Yönetmenliği Özer Kızıltan’a, senaryosu Gemide ve Dar Alanda Kısa Paslaşmalar’ın da senaristi Önder Çakar’a ait 2005 tarihli Takva, bugünlerin tartışmalı konusu tarikat/dergâh meselesine eğiliyordu.
Bazı muhafazakâr mecralarca din ve tarikat kötülemesi yapmakla, bazı seküler mecralarca da tarikatları normalleştirmekle eleştirilen film, aslında, bu ikisinden de uzakta, bir insanın, Muharrem’in hikâyesini anlatma çabasındaydı.
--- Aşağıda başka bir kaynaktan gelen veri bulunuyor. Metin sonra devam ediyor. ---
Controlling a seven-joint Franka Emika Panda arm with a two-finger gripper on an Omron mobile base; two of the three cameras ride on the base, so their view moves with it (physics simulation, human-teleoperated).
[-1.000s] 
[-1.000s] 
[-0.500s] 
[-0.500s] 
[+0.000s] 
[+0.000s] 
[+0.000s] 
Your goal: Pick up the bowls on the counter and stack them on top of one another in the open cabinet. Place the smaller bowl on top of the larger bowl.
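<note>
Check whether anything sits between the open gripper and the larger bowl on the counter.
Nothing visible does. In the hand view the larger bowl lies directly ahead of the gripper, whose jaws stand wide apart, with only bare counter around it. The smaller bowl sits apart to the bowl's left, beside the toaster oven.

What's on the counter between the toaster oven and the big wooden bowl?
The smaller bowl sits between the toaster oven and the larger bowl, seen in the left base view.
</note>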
2006 Antalya Film Festivali’nde en iyi film ödülünü Zeki Demirkubuz’un Kader’ine kaptıran Takva, o yıl en iyi senaryo ödülünü almıştı.
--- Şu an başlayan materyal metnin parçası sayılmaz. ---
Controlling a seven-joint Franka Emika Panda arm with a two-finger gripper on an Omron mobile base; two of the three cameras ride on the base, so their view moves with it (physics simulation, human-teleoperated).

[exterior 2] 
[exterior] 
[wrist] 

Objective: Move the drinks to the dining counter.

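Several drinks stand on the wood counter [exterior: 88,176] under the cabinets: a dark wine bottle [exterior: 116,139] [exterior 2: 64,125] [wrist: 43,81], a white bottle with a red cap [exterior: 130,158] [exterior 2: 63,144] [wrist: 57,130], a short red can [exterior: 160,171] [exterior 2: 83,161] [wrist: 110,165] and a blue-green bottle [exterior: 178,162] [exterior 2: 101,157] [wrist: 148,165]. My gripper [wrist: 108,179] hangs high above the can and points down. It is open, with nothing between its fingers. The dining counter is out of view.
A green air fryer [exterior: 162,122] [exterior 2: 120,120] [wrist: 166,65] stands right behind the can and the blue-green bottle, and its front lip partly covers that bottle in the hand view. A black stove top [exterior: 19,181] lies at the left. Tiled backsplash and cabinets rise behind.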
Vakit gazetesi okuru bir tüccarın yanında çocukluğundan beri çırak olarak çalışan, ibadetlerini aksatmamaya, arada bir de dergâhtaki zikir törenlerine devam etmeye gayret eden Muharrem’in ev-dükkân-dergâh arasında dönen sade yaşantısı bir gün şeyhin kendisini yanına davet etmesi ve bir teklifte bulunmasıyla değişmeye başlıyordu.
Şeyh, Muharrem’e, dergâhın birtakım gayrimenkullerine ait kiraların toplanması ve bunların hesaplarının tutulması işine bakma önerisinde bulunuyordu.
Onca başka mürit arasından şeyh tarafından fark edilmiş ve bu işi yapmak için seçilmiş olmayı büyük bir onur sayan Muharrem işi hevesle kabul etmişti.
Ancak olaylar geliştikçe, Muharrem’in zaten bir miktar karışık olan kafası, içine girdiği akçeli işler yüzünden iyice karışmaya başlayacaktı.
Senarist Önder Çakar “Bu öykü bir tarikatın öyküsü değil, Muharrem’in öyküsü” demişti.
Peki neydi Muharrem’in öyküsü?
Takva filmi esasen bir “bilişsel uyumsuzluk” hikâyesiydi.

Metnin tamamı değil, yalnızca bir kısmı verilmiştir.